**WHAT IS EXPECTED**
Repeat only the stretch of lines below that runs from the line with "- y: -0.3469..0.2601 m" through the line with "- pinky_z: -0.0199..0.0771", unaltered.
- Opening Delimiter -
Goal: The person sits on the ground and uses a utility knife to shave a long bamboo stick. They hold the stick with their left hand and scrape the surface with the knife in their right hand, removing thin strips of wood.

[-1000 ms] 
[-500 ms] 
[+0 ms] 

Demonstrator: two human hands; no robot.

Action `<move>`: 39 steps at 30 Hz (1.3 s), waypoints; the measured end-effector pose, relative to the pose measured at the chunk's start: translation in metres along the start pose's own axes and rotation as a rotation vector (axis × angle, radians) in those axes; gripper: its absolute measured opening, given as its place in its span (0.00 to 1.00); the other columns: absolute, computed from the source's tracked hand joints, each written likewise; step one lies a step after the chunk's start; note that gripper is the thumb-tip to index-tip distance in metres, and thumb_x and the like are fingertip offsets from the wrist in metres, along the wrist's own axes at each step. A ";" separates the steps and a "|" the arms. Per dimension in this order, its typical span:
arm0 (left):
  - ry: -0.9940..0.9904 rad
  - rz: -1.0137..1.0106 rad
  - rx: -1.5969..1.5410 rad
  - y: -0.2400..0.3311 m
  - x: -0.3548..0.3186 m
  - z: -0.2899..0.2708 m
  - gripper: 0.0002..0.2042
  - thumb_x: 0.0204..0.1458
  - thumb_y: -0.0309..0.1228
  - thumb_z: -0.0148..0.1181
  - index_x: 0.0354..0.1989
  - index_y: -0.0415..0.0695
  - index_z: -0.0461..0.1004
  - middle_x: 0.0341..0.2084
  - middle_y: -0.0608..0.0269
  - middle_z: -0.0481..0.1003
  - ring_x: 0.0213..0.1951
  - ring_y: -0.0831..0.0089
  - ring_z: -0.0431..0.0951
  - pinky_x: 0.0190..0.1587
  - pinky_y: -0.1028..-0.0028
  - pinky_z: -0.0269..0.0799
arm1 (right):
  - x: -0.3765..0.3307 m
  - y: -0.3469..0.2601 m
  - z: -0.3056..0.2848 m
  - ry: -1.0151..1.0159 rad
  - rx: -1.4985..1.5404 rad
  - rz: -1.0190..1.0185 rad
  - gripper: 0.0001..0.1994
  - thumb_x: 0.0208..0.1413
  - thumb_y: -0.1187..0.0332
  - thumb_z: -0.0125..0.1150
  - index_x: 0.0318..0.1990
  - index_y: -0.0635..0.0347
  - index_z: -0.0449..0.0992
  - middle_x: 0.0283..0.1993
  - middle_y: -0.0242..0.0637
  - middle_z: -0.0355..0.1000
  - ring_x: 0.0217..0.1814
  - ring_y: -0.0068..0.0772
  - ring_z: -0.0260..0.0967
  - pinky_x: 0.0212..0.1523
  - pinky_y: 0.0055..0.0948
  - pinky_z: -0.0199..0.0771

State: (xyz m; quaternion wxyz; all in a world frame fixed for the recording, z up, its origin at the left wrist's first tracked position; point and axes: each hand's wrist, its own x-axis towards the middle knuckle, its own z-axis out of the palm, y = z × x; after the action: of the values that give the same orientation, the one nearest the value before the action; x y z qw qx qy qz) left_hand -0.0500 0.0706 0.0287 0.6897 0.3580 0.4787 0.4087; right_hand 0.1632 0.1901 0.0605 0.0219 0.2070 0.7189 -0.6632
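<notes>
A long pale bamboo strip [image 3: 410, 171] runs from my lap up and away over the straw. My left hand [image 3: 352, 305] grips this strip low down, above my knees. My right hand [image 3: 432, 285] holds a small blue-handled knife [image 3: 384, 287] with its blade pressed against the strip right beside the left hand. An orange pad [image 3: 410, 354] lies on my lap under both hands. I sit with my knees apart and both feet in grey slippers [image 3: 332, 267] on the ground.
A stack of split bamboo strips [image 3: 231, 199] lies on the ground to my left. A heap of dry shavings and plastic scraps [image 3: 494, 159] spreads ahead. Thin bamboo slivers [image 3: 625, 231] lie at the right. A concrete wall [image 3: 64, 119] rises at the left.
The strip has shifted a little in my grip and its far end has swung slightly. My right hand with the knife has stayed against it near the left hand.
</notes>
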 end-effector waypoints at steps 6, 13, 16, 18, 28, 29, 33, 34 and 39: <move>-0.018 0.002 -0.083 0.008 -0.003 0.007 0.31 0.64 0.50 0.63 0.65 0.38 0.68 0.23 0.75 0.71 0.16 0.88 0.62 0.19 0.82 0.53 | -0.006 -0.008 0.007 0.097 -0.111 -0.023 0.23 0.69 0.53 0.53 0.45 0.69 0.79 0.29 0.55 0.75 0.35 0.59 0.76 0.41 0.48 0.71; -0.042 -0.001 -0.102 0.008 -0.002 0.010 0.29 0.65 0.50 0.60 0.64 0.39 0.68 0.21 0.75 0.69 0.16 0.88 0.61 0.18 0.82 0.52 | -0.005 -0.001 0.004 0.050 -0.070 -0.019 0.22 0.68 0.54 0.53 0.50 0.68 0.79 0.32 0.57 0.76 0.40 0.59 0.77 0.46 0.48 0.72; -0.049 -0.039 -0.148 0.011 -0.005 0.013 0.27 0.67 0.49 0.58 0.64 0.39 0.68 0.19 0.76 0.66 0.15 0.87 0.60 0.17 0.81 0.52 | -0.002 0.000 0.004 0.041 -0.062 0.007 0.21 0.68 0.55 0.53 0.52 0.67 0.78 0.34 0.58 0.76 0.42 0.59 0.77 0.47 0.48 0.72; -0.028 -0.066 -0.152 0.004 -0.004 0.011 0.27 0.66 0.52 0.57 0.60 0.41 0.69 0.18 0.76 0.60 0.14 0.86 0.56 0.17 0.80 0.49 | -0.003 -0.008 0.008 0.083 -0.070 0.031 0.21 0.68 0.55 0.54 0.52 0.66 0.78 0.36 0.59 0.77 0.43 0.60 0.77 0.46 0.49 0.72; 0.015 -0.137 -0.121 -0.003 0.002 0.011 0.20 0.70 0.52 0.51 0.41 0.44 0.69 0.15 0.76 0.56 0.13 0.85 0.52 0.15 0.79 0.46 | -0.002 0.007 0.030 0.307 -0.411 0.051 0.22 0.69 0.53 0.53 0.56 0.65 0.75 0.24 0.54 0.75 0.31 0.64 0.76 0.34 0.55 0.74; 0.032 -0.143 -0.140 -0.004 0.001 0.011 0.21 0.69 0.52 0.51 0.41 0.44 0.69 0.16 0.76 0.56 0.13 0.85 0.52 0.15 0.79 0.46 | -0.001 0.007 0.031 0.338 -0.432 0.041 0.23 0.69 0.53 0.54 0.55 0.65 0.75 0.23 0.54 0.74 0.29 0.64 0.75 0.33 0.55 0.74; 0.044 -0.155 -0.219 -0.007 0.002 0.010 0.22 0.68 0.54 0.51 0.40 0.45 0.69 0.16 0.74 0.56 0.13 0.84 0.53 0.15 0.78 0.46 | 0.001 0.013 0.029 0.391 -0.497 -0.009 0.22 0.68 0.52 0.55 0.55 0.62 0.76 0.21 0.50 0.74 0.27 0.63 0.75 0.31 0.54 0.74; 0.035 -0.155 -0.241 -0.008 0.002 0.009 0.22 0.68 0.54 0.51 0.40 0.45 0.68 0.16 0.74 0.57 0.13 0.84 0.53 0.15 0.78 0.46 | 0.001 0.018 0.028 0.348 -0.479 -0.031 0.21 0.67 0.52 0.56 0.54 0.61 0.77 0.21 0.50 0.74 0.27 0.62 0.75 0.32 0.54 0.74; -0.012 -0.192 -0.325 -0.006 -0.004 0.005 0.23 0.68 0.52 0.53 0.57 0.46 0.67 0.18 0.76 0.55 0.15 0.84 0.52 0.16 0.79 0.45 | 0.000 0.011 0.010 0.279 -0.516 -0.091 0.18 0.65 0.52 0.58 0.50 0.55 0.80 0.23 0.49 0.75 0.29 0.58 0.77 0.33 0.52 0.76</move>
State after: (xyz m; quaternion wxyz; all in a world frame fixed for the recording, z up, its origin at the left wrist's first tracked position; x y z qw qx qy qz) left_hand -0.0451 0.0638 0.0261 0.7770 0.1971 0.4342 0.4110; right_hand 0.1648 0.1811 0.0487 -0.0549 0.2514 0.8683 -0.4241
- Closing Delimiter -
**SOLVED EXERCISE**
  - y: -0.3469..0.2601 m
  - z: -0.3056..0.2848 m
  - ry: -1.0151..1.0159 rad
  - rx: -1.4985..1.5404 rad
  - rz: -1.0190..1.0185 rad
  - gripper: 0.0001..0.1994
  - thumb_x: 0.0208..0.1413
  - thumb_y: -0.1187..0.0332
  - thumb_z: -0.0125..0.1150
  - index_x: 0.0318..0.1990
  - index_y: -0.0635..0.0347
  - index_z: -0.0449..0.0992
  - middle_x: 0.0283..0.1993
  - middle_y: -0.0242..0.0637
  - middle_z: -0.0355..0.1000
  - ring_x: 0.0217..0.1814
  - ring_y: -0.0068..0.0772
  - ring_z: -0.0260..0.0967
  - pinky_x: 0.0212..0.1523
  - pinky_y: 0.0055..0.0948
  - pinky_z: -0.0199..0.0771

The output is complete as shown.